Em números, os responsáveis por esta pesquisa científica estimam que o consumo de energia da humanidade, nos últimos 70 anos, aumentou aproximadamente 22 zetajoules, em comparação com apenas aproximadamente 14,6 zetajoules, no período entre o final da última Era do Gelo (11.700 anos atrás) e 1950.
O crescimento considerável no consumo de recursos, nas últimas décadas, tem sido impulsionado principalmente pelo uso de combustíveis fósseis, destacam os autores em várias seções de seu estudo.
Atividade humana e mudanças climáticas
Os especialistas que participam desta pesquisa destacam que o consumo de recursos energéticos como carvão e petróleo é a principal causa das atuais mudanças climáticas.
As mudanças observadas têm um ponto de decolagem que se situa nos anos 1950, mas os resultados das análises também mostram que o ser humano exerce uma influência cada vez maior sobre o planeta. “Temos que ter esperança de que a humanidade aprenda a se considerar uma parte do sistema terrestre, que deve seguir operativo e vital como um todo. Nós, os seres humanos, como um coletivo, entramos nesse imbróglio. Devemos cooperar para sair dele novamente”, adverte o professor Reinhold Leinfelder.
Para Colin Summerhayes, geólogo da Universidade de Cambridge e coautor do novo estudo, os resultados que agora se apresentam “tornam extremamente difícil para quem quer levantar dúvidas minar os dados científicos que apontam para o aquecimento global e outros problemas derivados da imensa influência da atividade humana”, segundo declarações difundidas pela FU.
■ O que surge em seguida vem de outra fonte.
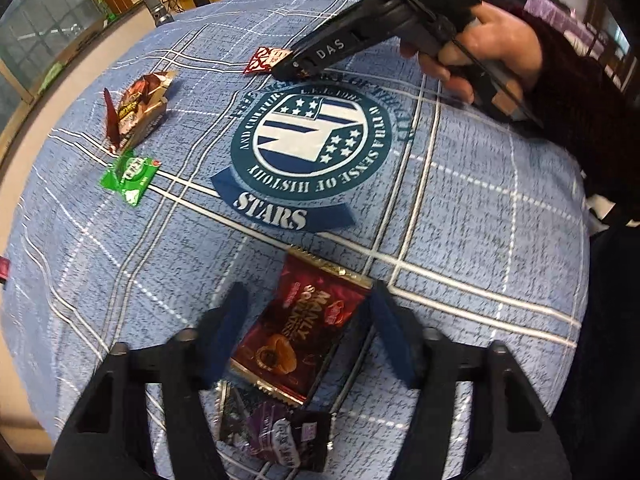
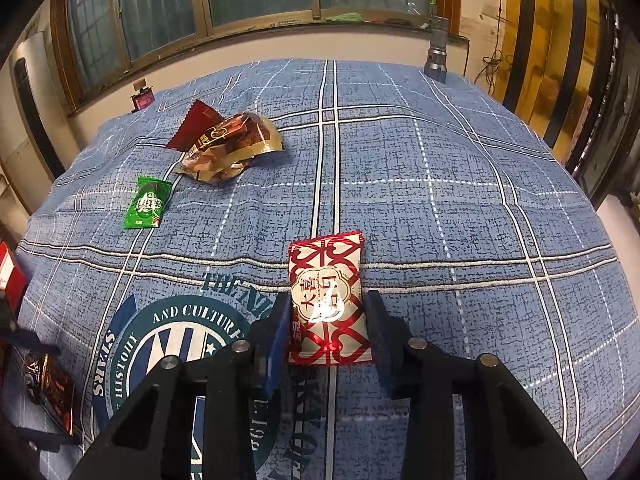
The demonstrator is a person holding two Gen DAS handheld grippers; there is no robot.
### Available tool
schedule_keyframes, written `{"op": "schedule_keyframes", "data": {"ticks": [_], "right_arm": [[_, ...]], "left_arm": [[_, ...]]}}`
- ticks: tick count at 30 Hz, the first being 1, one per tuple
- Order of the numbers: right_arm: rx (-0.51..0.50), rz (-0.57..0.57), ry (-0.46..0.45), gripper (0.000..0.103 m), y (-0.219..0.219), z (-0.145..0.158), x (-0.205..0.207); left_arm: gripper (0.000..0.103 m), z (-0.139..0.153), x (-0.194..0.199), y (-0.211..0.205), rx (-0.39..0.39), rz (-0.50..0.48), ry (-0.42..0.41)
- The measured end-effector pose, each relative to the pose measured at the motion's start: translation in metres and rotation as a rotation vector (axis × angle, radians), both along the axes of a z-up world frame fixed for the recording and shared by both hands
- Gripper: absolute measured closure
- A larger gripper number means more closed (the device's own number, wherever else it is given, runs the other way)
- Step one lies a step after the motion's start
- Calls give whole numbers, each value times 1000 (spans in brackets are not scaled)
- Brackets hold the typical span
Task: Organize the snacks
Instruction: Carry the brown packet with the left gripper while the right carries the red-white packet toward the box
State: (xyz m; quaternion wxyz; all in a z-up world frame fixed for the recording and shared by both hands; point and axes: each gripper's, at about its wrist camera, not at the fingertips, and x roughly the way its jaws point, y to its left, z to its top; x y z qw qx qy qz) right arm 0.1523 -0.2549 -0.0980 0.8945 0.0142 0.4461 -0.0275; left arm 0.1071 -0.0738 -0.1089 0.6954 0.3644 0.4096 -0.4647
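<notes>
A dark red cookie packet [image 1: 298,328] lies on the blue cloth between the spread fingers of my left gripper [image 1: 308,332], which is open around it. A purple snack packet [image 1: 276,432] lies just below it. My right gripper [image 2: 328,320] is open, its fingers on both sides of a red-and-white patterned packet [image 2: 328,300]; this packet also shows in the left wrist view [image 1: 266,59] at the right gripper's tip [image 1: 294,65]. A green packet [image 2: 147,203] and a crumpled brown-gold packet [image 2: 228,148] lie at the far left.
The blue plaid cloth [image 2: 440,220] with a round STARS emblem [image 1: 312,140] covers the table. A grey flashlight [image 2: 437,50] stands at the far edge. A small magenta box [image 2: 142,98] sits at the far left corner, a red box [image 2: 10,270] at the left edge.
</notes>
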Motion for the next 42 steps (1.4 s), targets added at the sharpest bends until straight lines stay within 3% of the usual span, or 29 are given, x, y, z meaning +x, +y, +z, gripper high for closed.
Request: {"op": "schedule_keyframes", "data": {"ticks": [5, 15, 19, 26, 33, 36, 42], "right_arm": [[11, -1, -4, 64, -1, 0, 0], [33, -5, -9, 66, -3, 0, -2], [65, -2, -10, 67, -6, 1, -3], [269, -12, 3, 69, -26, 5, -20], [455, 14, -32, 69, -47, 24, -65], [473, 24, -61, 69, -53, 36, -89], [464, 34, -103, 69, -56, 57, -129]], "left_arm": [[60, 0, -9, 0, -2, 0, -27], [62, 4, -25, 11, -48, 172, -17], [62, 10, -31, 17, -119, 255, 6], [62, 18, -40, 33, -234, 404, 54], [62, 42, -47, 45, -389, 462, 75], [62, 54, -51, 48, -441, 483, 79], [62, 66, -62, 38, -467, 512, 56]]}}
Este pesquisador do Scott Polar Research, da Universidade de Cambridge (Reino Unido), explica que, neste caso, “a ciência é unívoca”, porque “não é mais possível explicar de maneira inteligente que o ser humano não é responsável pelo aquecimento global observado nas últimas décadas”.
Os "modelos do sistema terrestre apontam que retardamos a próxima era glacial em pelo menos 50.000 anos e que estamos no melhor caminho para pôr fim ao ciclo glacial-interglacial do Quaternário tardio", recorda Will Steffen, da Universidade Nacional da Austrália.
Caminho da sexta extinção
"Mesmo se amanhã todos os seres humanos fossem para outro planeta, nossa influência antrópica das últimas gerações permanecerá por milênios na crosta terrestre, nos fósseis e no clima do planeta", destacou John McNeill, da Universidade de Georgetown, Estados Unidos.
O cientista John Day, da Universidade do Estado da Luisiana (Estados Unidos), lembra que com as mudanças climáticas e a destruição do meio ambiente, a humanidade caminha para a sexta grande extinção em massa, na qual “partes significativas da Terra se tornam inóspitas para o Homo sapiens por causa de incêndios florestais, furacões e chuvas intensas”.
A geóloga da Universidade do Colorado, em Boulder, e principal autora do estudo, Jaia Syvitski, quem se encarregou de reunir em um artigo para a Springer Nature os comentários de seus colegas, destacou que para o ser humano pode parecer impossível à primeira vista ter transformado de maneira completa e "inconscientemente" o planeta.
“Quando avaliamos nossos dados, senti-me como uma repórter de guerra”, acrescentou, referindo-se ao trabalho de documentar a pegada ecológica da humanidade em nível planetário.
Artigo científico de referência
Extraordinary human energy consumption and resultant geological impacts beginning around 1950 CE initiated the proposed Anthropocene Epoch. Jaia Syvitski, Colin N. Waters, John Day, John D. Milliman, Colin Summerhayes, Will Steffen, Jan Zalasiewicz, Alejandro Cearreta, Agnieszka Gałuszka, Irka Hajdas, Martin J. Head, Reinhold Leinfelder, J. R. McNeill, Clément Poirier, Neil L. Rose, William Shotyk, Michael Wagreich Mark Williams. Communications Earth Environment volume 1, Article number: 32 (2020).